Similar silk foot disease has been found in other viruses (such as smallpox), but Crogan said that this level of virus has never been found. Tests and electron micrographs show that these filamentous pseudopods are filled with copies of coronavirus and casein kinase II. Photos taken by Elizabeth Fischer, the head of the Microscopy Department of the Rocky Mountain Laboratory and scientists at the University of Freiburg, show that the virus is “sprouting” from the filiform pseudopod and is incredible Yes, some filamentous pseudopodia can even branch. Just like trees, a single chain is allowed to make holes in two units at a time.

When talking about these photos, Krogan said: “It has a biological significance, calling them “the most fascinating and terrifying thing I have ever seen.” “

He added: “It is incredible what this virus can do.”

Now that scientists have a better understanding of which kinases the virus is manipulating, they browse the database of existing drugs and experimental compounds to discover that chemicals that may inhibit those specific kinases will one day become anti-COVID-19 drug.

They identified 87 potentially effective kinase inhibitors, including 10 kinase inhibitors that have been approved by the FDA for the treatment of other diseases, 53 inhibitors that are being tested in human trials, and 24 “preclinical” agents that have not been provided to humans “Inhibitor. Shokat happened to save thousands of kinase inhibitors in UCSF’s freezer (Krogan called it the “world’s largest freezer” for such molecules), and they selected 68 candidates from 87 lists to deal with this A virus for testing. laboratory.

The tests were conducted by virologists at Mount Sinai and the Pasteur Institute, who infected the host cells with viruses and added kinase inhibitors. Will they kill the virus? Will they turn the cellular traffic lights from green to red to stop harmful kinases?

In the end, out of 68 candidates, more than 12 looked promising. The research team narrowed the list to seven or eight particularly powerful lists, including a list that blocks casein kinase II. Five drugs have shown greater lethality in the laboratory environment than ramcivir, which is currently the only antiviral drug available for emergency use by some patients (in addition, a drug called dexamethasone has been discovered Steroids can reduce COVID-19 mortality).

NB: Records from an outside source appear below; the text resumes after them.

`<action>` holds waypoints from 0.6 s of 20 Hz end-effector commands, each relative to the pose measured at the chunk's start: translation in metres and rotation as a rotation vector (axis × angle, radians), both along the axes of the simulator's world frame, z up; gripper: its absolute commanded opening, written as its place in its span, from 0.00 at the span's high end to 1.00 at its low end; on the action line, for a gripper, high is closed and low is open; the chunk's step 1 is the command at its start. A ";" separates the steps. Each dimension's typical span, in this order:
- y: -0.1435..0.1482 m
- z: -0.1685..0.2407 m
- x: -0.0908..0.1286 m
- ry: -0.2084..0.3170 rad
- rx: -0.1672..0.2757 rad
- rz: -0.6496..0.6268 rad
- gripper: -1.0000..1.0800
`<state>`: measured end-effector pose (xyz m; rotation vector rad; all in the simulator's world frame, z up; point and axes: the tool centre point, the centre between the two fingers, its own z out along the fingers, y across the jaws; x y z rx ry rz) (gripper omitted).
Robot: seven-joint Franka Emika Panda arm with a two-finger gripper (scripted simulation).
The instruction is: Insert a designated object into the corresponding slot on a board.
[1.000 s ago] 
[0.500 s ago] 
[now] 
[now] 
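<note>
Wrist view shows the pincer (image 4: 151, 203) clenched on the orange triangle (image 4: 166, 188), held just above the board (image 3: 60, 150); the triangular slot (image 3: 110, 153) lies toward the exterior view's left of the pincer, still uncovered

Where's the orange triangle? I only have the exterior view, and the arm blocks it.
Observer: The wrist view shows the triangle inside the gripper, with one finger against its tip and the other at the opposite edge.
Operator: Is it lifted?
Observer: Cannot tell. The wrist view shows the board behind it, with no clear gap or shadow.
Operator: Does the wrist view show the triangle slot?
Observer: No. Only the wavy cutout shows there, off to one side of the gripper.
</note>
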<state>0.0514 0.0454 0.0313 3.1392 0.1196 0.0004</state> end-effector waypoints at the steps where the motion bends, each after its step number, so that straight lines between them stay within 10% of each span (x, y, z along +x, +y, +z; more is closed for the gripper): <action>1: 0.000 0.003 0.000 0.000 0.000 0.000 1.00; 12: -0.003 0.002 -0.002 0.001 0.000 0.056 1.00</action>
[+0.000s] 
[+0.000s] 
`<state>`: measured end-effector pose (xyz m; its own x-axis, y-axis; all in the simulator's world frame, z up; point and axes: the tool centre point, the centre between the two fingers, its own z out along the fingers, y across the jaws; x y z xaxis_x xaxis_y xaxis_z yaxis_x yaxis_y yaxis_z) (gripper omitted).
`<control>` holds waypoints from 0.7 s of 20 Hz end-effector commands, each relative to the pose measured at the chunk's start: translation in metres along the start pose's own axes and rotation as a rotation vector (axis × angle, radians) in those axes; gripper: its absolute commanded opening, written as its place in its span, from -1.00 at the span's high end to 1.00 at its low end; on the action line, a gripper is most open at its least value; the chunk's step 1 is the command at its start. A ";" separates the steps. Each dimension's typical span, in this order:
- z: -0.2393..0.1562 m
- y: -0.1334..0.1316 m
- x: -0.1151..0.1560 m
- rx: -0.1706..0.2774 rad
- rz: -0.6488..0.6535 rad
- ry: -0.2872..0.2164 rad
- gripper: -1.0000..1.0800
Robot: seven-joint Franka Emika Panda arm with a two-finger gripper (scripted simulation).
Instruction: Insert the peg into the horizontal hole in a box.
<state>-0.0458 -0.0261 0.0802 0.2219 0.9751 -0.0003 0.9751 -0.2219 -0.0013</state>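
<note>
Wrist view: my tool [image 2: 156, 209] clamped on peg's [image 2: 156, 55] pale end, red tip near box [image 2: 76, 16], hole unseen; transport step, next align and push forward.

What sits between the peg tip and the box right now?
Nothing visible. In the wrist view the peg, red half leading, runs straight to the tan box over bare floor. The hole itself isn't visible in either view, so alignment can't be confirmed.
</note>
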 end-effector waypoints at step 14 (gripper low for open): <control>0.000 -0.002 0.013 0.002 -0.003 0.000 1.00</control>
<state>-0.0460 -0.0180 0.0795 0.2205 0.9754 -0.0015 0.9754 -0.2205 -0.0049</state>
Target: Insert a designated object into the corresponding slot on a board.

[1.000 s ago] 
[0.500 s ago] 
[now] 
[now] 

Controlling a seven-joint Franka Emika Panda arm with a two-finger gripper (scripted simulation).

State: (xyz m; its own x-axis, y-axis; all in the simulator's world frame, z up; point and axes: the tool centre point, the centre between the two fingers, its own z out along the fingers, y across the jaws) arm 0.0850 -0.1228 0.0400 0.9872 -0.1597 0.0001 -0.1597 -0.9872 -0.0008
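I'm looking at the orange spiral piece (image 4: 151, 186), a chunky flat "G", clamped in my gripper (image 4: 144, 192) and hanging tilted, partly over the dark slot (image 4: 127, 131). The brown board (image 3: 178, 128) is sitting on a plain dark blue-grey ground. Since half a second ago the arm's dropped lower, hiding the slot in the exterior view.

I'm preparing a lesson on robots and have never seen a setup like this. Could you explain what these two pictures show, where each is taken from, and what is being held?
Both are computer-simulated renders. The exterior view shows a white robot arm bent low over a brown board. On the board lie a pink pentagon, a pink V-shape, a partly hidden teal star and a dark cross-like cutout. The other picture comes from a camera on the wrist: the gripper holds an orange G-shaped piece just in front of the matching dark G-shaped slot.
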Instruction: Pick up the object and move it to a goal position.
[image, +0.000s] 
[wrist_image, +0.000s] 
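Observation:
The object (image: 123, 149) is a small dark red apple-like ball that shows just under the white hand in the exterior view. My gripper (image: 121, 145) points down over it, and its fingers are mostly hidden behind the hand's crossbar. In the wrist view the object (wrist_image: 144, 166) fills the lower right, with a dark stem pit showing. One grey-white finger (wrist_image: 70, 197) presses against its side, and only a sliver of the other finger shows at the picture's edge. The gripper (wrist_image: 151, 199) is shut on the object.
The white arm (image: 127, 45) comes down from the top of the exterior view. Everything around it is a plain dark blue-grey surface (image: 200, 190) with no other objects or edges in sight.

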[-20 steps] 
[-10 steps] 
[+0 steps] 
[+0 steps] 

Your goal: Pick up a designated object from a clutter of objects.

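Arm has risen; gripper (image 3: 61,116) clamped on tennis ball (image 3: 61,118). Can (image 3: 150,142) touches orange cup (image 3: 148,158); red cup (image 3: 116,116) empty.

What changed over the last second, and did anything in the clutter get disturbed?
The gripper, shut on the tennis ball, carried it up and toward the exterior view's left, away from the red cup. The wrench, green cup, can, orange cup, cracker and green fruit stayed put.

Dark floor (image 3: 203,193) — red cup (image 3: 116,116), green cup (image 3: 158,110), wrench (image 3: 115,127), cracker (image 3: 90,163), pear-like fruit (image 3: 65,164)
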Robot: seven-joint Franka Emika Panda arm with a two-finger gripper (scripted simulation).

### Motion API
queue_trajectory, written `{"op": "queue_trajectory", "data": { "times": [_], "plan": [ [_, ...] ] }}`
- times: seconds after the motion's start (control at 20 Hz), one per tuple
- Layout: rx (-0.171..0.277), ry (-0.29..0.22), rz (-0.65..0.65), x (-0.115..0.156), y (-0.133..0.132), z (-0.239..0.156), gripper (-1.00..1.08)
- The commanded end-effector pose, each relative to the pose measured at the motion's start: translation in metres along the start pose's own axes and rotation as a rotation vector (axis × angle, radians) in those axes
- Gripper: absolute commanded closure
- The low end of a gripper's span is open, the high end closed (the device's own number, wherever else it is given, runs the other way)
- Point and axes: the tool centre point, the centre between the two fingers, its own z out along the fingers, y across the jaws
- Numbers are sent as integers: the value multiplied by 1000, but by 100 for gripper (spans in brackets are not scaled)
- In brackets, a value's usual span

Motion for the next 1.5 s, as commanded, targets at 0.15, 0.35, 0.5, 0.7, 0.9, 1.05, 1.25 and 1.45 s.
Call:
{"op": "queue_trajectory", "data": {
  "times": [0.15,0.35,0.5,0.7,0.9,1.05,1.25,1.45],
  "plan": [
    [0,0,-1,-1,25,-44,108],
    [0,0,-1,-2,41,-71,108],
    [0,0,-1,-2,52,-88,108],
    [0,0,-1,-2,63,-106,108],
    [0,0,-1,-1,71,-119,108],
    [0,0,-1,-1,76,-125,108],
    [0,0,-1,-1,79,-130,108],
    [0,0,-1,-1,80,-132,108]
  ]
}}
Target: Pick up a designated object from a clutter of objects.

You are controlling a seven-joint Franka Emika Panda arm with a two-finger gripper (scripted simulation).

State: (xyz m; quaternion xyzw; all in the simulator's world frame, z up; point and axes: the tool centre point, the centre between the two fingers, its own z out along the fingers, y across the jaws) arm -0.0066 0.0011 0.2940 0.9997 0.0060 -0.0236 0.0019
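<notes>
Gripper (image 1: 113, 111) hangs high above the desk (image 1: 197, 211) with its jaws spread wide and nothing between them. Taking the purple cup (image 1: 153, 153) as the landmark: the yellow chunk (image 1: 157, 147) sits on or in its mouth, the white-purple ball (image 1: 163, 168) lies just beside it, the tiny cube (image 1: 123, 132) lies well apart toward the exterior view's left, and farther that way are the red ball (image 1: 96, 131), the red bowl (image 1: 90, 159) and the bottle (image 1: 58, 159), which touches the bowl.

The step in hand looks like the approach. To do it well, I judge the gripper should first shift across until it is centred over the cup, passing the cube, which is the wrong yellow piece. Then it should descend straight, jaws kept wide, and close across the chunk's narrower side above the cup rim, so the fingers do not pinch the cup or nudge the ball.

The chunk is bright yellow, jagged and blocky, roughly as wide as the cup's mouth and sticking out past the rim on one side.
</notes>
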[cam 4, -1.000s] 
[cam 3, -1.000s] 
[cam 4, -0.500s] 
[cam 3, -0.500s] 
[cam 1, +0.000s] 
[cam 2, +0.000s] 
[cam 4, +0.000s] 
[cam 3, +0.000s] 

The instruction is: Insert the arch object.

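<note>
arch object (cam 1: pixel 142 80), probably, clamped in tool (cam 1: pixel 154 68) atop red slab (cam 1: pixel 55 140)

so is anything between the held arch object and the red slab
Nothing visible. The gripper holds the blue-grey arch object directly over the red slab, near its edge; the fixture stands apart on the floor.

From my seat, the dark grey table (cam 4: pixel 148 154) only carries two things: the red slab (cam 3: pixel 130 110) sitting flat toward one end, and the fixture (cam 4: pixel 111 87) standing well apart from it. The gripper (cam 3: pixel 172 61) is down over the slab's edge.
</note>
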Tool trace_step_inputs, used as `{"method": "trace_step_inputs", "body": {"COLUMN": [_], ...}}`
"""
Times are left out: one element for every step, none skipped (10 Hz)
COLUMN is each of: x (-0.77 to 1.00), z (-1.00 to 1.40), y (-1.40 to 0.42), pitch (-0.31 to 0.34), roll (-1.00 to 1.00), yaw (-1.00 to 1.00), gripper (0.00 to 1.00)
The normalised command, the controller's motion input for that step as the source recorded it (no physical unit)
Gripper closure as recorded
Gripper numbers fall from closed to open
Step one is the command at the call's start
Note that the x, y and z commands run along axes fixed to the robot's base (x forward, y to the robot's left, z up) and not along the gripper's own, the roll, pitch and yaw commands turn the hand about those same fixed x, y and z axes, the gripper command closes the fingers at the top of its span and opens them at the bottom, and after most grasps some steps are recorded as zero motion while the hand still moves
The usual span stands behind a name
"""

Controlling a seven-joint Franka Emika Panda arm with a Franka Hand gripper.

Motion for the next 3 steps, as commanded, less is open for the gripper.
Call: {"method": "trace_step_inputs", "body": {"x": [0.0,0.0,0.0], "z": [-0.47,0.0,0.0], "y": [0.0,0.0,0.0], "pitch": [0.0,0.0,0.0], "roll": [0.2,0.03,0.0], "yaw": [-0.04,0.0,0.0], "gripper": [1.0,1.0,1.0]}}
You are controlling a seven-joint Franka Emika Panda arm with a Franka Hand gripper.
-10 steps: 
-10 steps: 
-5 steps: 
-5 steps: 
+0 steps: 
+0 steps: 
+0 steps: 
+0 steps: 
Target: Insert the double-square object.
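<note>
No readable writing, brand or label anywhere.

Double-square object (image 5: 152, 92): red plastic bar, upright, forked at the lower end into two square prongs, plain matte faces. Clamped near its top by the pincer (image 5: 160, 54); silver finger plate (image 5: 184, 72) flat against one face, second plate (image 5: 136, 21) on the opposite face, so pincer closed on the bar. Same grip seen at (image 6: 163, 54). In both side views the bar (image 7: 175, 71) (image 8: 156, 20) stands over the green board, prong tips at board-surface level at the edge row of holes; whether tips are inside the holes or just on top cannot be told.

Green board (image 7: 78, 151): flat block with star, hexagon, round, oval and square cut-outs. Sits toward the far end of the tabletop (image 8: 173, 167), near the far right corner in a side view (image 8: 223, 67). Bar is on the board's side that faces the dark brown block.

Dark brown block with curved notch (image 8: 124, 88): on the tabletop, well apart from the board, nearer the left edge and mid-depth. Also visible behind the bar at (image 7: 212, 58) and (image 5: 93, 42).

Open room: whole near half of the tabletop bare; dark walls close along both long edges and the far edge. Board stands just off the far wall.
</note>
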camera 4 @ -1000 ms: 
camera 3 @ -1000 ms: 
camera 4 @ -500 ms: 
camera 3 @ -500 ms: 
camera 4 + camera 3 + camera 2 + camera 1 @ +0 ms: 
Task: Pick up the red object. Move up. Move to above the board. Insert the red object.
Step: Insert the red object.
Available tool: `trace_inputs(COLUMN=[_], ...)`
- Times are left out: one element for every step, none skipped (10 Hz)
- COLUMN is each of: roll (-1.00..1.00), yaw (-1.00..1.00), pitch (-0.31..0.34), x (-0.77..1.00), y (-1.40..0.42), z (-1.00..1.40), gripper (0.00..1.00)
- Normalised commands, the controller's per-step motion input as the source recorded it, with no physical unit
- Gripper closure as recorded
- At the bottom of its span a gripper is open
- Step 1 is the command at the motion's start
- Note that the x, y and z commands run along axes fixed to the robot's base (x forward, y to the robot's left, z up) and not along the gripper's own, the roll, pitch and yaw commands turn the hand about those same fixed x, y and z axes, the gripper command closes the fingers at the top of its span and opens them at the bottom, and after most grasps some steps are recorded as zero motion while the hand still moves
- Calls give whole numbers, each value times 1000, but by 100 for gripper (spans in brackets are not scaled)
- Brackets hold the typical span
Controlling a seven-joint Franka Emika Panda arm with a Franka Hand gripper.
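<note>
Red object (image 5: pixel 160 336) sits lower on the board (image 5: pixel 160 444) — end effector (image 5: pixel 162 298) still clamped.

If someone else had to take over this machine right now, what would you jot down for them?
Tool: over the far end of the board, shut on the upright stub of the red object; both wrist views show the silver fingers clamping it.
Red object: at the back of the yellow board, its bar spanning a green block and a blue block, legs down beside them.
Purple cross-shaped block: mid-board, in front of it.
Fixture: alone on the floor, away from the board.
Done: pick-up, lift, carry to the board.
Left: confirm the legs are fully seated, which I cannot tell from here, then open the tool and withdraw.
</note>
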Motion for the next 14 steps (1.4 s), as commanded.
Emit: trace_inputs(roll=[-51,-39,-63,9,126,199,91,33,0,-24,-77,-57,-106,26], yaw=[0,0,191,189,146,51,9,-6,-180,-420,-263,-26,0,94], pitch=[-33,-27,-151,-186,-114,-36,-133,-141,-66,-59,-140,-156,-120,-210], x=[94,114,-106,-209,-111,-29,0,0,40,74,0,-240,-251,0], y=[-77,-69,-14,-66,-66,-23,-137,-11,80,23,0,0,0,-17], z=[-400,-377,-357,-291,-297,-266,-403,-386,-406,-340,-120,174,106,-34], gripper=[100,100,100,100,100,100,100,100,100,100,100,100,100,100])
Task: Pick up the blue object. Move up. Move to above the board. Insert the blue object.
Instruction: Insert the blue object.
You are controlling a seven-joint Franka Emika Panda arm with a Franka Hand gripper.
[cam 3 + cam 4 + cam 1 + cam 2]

Scientists still do not understand how coronaviruses infect cells. They want to understand why the virus chooses and uses certain kinases; they are also not sure if filamentous pseudopods will stop forming after casein kinase II blockade. As for the candidate drugs marked in the new paper, they must be tested in human trials to see if they are safe and effective for patients with COVID-19.

But Krogan said he is optimistic that some people will succeed. According to recent statistics from Natural Biotechnology, the research work led by the University of California, San Francisco has spawned more than a dozen clinical trials of potential COVID-19 therapies. Eventually, if the trial goes smoothly, some of these drugs can be used in combination with ramcivir to produce COVID-19 cocktail therapy.

Crogan said: “I have absolutely no doubt that there is a cocktail there that can cure this problem.” “Just: can we be smart enough and find it fast enough?”